Velocity Polytopes of Periodic Graphs and a No-Go Theorem for Digital Physics
A periodic graph in dimension $d$ is a directed graph with a free action of $\Z^d$ with only finitely many orbits. It can conveniently be represented in terms of an associated finite graph with weights in $\Z^d$, corresponding to a $\Z^d$-bundle with connection. Here we use the weight sums along cycles in this associated graph to construct a certain polytope in $\R^d$, which we regard as a geometrical invariant associated to the periodic graph. It is the unit ball of a norm on $\R^d$ describing the large-scale geometry of the graph. It has a physical interpretation as the set of attainable velocities of a particle on the graph which can hop along one edge per timestep. Since a polytope necessarily has distinguished directions, there is no periodic graph for which this velocity set is isotropic. In the context of classical physics, this can be viewed as a no-go theorem for the emergence of an isotropic space from a discrete structure.
💡 Research Summary
**
The paper studies infinite directed graphs that are periodic with respect to the free action of the integer lattice ℤⁿ. Such a “periodic graph” Γ is defined by requiring that the ℤⁿ‑action be free and that there be only finitely many vertex‑orbits and edge‑orbits. The authors introduce a finite combinatorial model for Γ, called a displacement graph (G, δ). Here G is the quotient graph Γ/ℤⁿ (a finite directed multigraph) and δ assigns to each edge e∈E(G) an integer vector δ(e)∈ℤⁿ describing the lattice translation needed to go from the source to the target of any lift of e in the covering graph Γ. This construction is equivalent to a voltage (or gain) graph and can be viewed as a ℤⁿ‑principal bundle with a flat connection.
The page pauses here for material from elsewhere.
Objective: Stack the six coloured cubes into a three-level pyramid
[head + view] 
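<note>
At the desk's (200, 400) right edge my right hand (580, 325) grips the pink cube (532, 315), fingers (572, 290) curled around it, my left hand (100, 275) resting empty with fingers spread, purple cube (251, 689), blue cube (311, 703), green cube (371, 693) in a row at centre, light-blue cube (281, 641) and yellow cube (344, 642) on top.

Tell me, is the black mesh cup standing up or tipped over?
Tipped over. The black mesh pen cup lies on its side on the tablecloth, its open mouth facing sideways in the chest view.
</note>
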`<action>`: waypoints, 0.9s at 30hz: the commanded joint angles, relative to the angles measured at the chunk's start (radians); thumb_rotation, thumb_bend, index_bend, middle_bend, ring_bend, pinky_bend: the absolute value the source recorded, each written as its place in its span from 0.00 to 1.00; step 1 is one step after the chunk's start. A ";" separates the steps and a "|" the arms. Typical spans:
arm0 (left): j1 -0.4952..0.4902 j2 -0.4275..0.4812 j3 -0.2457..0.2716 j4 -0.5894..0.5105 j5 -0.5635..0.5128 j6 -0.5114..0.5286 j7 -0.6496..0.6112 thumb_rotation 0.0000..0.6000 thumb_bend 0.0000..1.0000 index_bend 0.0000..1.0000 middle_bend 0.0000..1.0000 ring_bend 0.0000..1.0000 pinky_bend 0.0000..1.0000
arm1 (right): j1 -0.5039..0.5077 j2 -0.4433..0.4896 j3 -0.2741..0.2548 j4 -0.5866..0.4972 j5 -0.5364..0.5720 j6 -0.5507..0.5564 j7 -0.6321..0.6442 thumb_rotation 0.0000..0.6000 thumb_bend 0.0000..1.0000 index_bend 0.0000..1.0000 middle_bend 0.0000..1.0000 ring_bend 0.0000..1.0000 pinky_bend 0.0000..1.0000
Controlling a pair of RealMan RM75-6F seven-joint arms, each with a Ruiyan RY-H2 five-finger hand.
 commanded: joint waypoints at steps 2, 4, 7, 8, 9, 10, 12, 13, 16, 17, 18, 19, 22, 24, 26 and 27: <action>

The central geometric object is built from the cycle space of the finite graph G. For any directed cycle c in G, the authors define its displacement Δ(c)=∑_{e∈c}δ(e)∈ℤⁿ. The set of all such displacements, taken over all cycles, is a subset of ℤⁿ. Its convex hull in ℝⁿ is a polytope P(Γ), which the authors call the “velocity polytope”. The polytope is the unit ball of a norm on ℝⁿ that captures the large‑scale geometry of the covering graph Γ.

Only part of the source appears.